Nice question. How about this small solution:
def commonPrefix(a, b):
i = 0
while i < len(a) and i < len(b) and a[i] == b[i]:
i += 1
return i
def eachWithPrefix(v):
p = ''
for x in v:
yield commonPrefix(p, x), x
p = x
Now you can choose what you want:
list(eachWithPrefix(v))
will return a list of your values and each will state how many characters are equal to the former line, so
print '\n'.join(' '*p + x[p:] for p, x in eachWithPrefix(v))
Will print the second solution you proposed.
print '\n'.join('\t' * p + '\\'.join(x[p:]) for p, x in eachWithPrefix(x.split('\\') for x in v))

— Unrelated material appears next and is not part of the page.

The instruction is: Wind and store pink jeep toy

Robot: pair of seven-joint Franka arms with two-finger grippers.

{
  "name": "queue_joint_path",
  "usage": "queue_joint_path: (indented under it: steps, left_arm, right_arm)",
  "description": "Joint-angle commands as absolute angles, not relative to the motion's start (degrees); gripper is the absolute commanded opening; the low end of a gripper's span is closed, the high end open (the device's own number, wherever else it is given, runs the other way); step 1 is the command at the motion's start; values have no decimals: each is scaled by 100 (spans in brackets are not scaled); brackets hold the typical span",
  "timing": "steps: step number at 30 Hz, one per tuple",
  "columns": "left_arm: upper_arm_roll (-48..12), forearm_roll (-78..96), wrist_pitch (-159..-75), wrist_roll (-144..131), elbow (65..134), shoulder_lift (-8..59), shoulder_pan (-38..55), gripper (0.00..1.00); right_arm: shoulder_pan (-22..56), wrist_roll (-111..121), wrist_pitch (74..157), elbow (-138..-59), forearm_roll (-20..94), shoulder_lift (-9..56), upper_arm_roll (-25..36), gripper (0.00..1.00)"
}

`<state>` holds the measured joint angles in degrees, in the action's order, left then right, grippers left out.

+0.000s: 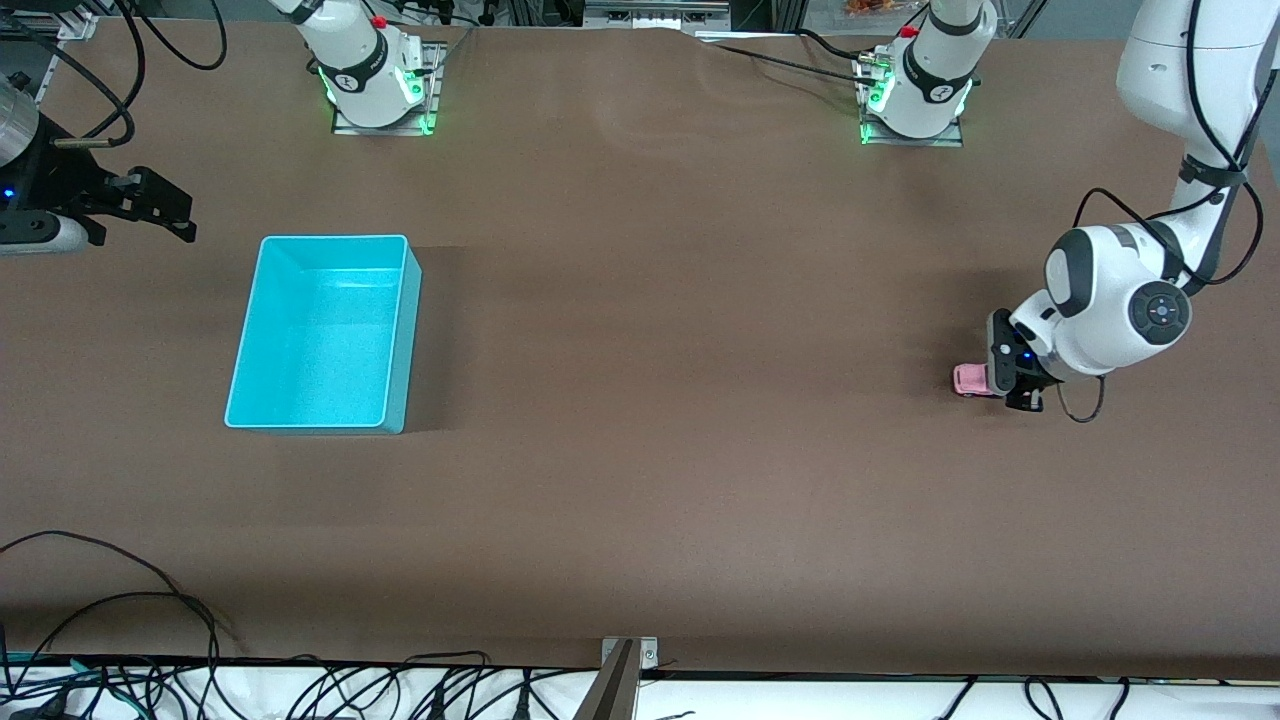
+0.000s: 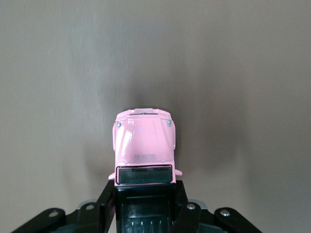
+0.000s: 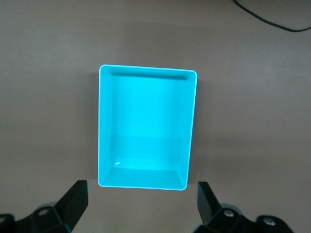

on the other hand will perform the same action for the delimiter \
and replace the to-be-omitted parts with tab stops. This is not quite the format you proposed in your first output example but I guess you get the point.
Try:
print '\n'.join('\\'.join([ s if i >= p else ' '*len(s) for i, s in enumerate(x) ]) for p, x in eachWithPrefix(x.split('\\') for x in v))
This will replace the equal parts with like-sized just-space strings. The output will still contain the delimiters, though, but maybe that's even nicer:
2014\2014-01 Jan\2014-01-01
\ \2014-01-02
\ \2014-01-03
\ \2014-01-04
\ \2014-01-05
...
\ \2014-01-31
\2014-02 Feb\2014-02-01
\ \2014-02-02
\ \2014-02-03
...
To remove also those you can use this approach:
print '\n'.join(' ' * len('\\'.join(x[:p])) + '\\'.join(x)[len('\\'.join(x[:p])):] for p, x in eachWithPrefix(x.split('\\') for x in v))
But this now contains some code doubling, so maybe an iterative loop would be nicer here:
for p, x in eachWithPrefix(x.split('\\') for x in v):
s = '\\'.join(x)
c = '\\'.join(x[:p])
print ' '*len(c) + s[len(c):]
Or as an easy-to-use generator:
def heirarchy(data, separator=","):
for p, x in eachWithPrefix(x.split(separator) if separator else list(x) for x in data):
s = separator.join(x)
c = separator.join(x[:p])
yield ' '*len(c) + s[len(c):]
So now heirarchy(data, separator='\\')
creates exactly your expected output.